◆ What is being asked ◆
Restate word for word all of the lines below, with each image left out.

··········

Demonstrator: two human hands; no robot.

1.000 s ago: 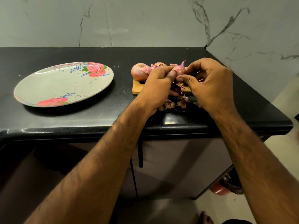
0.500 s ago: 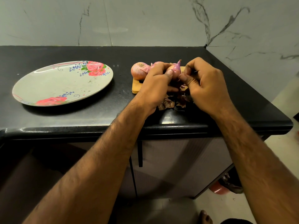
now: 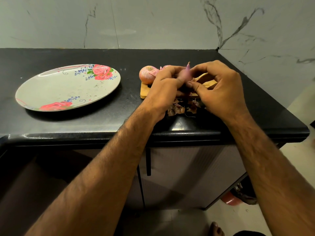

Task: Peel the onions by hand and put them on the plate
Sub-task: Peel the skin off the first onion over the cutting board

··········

◆ Solution to this task ◆
Demonstrator: two human hands; no robot.

1.000 s ago: 
0.500 s ago: 
now: 

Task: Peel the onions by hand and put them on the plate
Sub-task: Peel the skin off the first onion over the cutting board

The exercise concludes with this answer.